No dividend is distributed. All returns are reinvested and translated into price gains.
The fund incorporates sustainability in the investment process via exclusions, ESG integration, a carbon target, engagement and voting. Through exclusions the fund avoids investments in issuers that are in breach of international norms or where activities have been deemed detrimental to society following Robeco's exclusion policy. Financially material ESG factors are integrated in the bottom-up investment analysis to assess the sustainability risk profile of companies. In the stock selection the fund limits exposure to elevated sustainability risks. The fund also targets a lower carbon footprint compared to the reference index. In addition, where a stock issuer is flagged for breaching international standards in the ongoing monitoring, the issuer will become subject to engagement. Lastly, the fund makes use of shareholder rights and applies proxy voting in accordance with Robeco's proxy voting policy.
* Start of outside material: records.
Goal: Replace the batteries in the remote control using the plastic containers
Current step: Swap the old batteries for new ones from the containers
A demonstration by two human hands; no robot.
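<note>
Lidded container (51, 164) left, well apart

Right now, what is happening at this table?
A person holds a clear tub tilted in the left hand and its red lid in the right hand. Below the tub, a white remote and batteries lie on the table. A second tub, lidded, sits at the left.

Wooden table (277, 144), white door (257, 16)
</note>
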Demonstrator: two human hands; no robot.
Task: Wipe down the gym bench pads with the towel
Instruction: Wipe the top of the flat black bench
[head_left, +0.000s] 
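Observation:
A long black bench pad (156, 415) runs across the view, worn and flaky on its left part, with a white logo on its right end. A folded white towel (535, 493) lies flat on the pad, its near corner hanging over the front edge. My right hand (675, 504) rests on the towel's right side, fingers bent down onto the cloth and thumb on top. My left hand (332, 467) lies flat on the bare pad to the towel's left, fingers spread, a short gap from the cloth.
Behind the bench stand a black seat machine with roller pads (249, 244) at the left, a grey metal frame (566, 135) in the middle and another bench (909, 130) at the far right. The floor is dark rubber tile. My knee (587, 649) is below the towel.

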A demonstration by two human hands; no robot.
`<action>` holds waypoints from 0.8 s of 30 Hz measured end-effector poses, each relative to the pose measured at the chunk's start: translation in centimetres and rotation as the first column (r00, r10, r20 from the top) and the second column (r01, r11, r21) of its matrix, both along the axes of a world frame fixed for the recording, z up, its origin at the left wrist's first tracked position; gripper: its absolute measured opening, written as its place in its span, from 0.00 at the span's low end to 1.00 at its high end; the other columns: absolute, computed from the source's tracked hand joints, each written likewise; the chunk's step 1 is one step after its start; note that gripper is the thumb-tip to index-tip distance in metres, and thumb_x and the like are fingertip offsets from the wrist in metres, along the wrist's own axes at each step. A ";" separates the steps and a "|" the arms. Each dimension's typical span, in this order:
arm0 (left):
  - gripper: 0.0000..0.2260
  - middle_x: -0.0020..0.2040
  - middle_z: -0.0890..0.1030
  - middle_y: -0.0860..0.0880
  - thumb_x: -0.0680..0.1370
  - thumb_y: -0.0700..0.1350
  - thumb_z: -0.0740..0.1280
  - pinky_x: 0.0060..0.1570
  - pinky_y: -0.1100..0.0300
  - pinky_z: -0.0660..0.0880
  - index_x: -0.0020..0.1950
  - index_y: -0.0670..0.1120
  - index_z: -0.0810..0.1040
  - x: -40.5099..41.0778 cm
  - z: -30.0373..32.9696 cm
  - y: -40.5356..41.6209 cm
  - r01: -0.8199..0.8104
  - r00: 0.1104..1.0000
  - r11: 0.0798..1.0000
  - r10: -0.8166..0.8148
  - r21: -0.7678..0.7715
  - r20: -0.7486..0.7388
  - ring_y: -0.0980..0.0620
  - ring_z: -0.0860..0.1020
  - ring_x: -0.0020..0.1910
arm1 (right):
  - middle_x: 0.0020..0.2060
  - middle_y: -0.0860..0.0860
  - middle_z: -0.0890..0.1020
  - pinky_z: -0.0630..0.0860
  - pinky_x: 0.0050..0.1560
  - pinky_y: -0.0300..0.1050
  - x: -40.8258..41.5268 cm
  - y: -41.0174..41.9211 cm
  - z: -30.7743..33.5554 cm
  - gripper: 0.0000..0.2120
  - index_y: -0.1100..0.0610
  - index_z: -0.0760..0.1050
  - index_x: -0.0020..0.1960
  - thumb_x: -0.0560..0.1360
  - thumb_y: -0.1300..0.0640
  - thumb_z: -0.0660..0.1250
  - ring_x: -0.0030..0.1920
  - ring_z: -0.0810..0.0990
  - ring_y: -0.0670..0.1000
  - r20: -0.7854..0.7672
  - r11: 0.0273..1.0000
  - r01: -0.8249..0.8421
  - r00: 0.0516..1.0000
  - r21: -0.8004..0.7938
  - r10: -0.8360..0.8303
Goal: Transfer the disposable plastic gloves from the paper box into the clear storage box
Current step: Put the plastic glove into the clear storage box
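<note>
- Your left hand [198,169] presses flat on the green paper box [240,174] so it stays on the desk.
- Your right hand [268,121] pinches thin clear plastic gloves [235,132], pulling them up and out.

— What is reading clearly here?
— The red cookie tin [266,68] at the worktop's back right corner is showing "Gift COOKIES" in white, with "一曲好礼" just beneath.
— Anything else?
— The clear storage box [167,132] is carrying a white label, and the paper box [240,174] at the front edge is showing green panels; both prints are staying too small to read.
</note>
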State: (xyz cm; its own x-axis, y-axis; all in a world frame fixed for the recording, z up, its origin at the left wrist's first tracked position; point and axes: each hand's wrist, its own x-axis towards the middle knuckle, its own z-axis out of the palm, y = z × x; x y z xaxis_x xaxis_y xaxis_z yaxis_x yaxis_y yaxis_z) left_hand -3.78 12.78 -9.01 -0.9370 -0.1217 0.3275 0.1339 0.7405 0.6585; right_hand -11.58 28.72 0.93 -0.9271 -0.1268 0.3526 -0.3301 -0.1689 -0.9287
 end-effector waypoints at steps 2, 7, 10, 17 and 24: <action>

Robeco BP US Premium Equities is an actively managed fund that invests across market capitalizations and sectors in a flexible manner. The selection of these stocks is based on fundamental analysis. The portfolio is consistently built from the bottom up to exhibit attractive valuation, strong business fundamentals and improving business momentum. The fund promotes E&S (i.e. Environmental and Social) characteristics within the meaning of Article 8 of the European Sustainable Finance Disclosure Regulation, integrates sustainability risks in the investment process and applies Robeco’s Good Governance policy. The fund applies sustainability indicators, including but not limited to, normative, activity-based and region based exclusions, proxy voting and engagement. Investments are predominantly made in securities denominated in US dollars. The fund is denominated in euros. The majority of stocks selected will be components of the benchmark, but stocks outside the benchmark may be selected too. While the investment policy is not constrained by a benchmark, the fund may use one for comparison purposes. The fund can deviate substantially from the issuer, country and sector weightings of the benchmark. There are no restrictions on the deviation from the benchmark. The benchmark is a broad marketweighted index that is not consistent with the ESG characteristics promoted by the fund.
Risk management is fully integrated in the investment process to ensure that positions always meet predefined guidelines.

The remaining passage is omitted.